Dans cette correspondance, l’organisation de la société civile dit avoir pris connaissance de la lettre ministérielle exprimant des préoccupations sur les mesures appliquées par les services de l’Institut Congolais pour la Conservation de la Nature, notamment l’immatriculation des pirogues, la délivrance de permis de pêche et les prélèvements assimilés à des taxes. La ministre y évoquerait une extension des prérogatives de l’ICCN au détriment des compétences du ministère en charge de la Pêche et Élevage.
L’ACEDH rejette cette analyse, estimant qu’elle repose sur une interprétation partielle du cadre juridique. Selon elle, la Constitution et la loi relative à la conservation de la nature confèrent à l’ICCN la responsabilité de gérer l’ensemble des aires protégées, y compris les plans d’eau qu’elles renferment. À ce titre, soutient-elle, le lac Édouard constitue une partie intégrante du Parc national des Virunga et relève du régime spécial de conservation.
L’organisation fait valoir que le principe juridique selon lequel « la loi spéciale déroge à la loi générale » s’applique en l’espèce. Elle considère que la législation sur la conservation prime sur les dispositions générales relatives à la pêche à l’intérieur d’une aire protégée. Elle cite également un jugement rendu le 19 août 2021 par le Tribunal de grande instance de Goma, qui aurait confirmé l’invalidité des permis de pêche délivrés par les services du ministère sur le lac Édouard en raison de son statut d’aire protégée.
Pour l’ACEDH, l’immatriculation des pirogues par l’ICCN ne constitue pas une taxe, mais une mesure de police administrative destinée à contrôler l’effort de pêche, identifier les pêcheurs autorisés, lutter contre le braconnage et prévenir l’infiltration de groupes armés. L’organisation estime que ces mécanismes sont indispensables à la préservation des ressources halieutiques du lac.

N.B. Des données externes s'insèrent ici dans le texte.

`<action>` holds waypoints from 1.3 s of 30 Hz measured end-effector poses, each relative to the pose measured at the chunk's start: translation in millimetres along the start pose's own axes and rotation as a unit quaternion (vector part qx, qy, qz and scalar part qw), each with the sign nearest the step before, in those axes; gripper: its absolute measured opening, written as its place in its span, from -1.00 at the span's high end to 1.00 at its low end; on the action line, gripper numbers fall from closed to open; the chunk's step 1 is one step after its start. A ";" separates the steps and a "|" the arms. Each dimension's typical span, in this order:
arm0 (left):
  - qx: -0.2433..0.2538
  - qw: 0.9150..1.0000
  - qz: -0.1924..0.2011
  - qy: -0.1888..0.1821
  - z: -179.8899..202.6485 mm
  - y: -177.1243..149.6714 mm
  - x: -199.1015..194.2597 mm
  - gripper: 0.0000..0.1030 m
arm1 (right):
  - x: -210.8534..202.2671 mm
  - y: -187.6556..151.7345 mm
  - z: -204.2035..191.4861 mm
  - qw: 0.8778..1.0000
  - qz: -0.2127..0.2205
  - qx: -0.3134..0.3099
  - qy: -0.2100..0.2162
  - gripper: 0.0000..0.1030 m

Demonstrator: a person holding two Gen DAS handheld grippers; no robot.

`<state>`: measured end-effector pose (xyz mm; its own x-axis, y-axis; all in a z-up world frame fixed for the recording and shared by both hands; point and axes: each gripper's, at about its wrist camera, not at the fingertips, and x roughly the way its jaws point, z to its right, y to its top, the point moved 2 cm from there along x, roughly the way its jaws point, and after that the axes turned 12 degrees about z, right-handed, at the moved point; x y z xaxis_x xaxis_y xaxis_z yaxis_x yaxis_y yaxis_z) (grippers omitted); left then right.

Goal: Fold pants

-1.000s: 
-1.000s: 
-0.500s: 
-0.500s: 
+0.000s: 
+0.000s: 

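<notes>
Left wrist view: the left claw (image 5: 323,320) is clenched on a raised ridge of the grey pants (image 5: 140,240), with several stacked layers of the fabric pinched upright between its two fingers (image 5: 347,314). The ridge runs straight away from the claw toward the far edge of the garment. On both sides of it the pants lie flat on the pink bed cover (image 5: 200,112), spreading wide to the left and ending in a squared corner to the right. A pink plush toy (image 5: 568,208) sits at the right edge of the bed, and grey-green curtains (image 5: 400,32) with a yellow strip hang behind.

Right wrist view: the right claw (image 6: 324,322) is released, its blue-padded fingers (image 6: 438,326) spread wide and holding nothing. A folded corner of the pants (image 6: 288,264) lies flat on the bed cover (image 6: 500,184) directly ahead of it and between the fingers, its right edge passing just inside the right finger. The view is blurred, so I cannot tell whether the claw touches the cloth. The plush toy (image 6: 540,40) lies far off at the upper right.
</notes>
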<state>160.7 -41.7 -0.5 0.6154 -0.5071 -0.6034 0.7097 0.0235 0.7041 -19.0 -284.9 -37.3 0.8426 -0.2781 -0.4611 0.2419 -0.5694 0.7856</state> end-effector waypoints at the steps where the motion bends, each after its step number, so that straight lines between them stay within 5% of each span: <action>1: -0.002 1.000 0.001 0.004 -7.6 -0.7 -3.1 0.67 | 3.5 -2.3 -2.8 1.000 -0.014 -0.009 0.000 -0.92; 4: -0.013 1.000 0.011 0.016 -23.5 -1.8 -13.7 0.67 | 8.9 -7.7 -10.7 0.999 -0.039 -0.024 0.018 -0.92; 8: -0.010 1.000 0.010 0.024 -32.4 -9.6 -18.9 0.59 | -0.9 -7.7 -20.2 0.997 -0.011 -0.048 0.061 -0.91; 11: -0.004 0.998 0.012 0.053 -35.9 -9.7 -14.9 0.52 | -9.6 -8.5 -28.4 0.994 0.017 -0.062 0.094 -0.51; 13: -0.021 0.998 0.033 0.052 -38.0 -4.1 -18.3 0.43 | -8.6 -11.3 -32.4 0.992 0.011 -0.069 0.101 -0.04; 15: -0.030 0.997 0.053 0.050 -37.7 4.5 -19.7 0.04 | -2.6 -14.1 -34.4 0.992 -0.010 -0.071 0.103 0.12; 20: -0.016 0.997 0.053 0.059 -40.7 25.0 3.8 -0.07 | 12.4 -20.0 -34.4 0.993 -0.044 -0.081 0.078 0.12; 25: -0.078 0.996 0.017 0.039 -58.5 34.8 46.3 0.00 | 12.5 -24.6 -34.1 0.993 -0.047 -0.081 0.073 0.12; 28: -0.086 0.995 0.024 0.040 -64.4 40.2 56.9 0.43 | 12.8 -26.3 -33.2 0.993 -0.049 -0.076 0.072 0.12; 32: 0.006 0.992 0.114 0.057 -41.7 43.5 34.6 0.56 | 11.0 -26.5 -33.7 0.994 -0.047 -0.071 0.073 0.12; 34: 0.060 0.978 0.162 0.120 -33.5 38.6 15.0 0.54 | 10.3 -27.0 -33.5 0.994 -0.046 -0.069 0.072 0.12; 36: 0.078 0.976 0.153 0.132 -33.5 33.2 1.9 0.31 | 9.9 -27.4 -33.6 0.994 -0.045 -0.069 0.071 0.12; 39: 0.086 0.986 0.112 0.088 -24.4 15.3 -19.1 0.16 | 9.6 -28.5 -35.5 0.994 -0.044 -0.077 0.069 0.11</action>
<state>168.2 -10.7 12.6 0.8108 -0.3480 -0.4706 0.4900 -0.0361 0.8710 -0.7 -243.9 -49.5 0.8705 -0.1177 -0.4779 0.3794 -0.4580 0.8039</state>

L’association met également en garde contre les conséquences qu’aurait une remise en cause des compétences de l’ICCN sur le plan international. Elle rappelle que le Parc national des Virunga est inscrit au patrimoine mondial de l’UNESCO et soutient qu’une gestion fragmentée du lac Édouard pourrait être interprétée comme une atteinte à l’intégrité du site, avec un risque de fragiliser son statut et les financements internationaux mobilisés en faveur de sa conservation.
L’ACEDH souligne par ailleurs que des régimes similaires sont appliqués dans d’autres aires protégées du pays, notamment dans les parcs nationaux de l’Parc national de l’Upemba et de Parc national de Kundelungu.
En conclusion, l’organisation appelle la ministre à revoir sa position après vérification des faits, estimant que sa correspondance a déjà créé une confusion sur le terrain et favorisé les activités de pêche illégales. Elle plaide pour une collaboration renforcée entre le ministère de l’Environnement et l’ICCN afin de concilier la protection de la biodiversité, le respect de la légalité et les moyens de subsistance des communautés riveraines. L’ACEDH précise enfin que sa démarche constitue un recours gracieux avant un éventuel contentieux administratif d’intérêt public.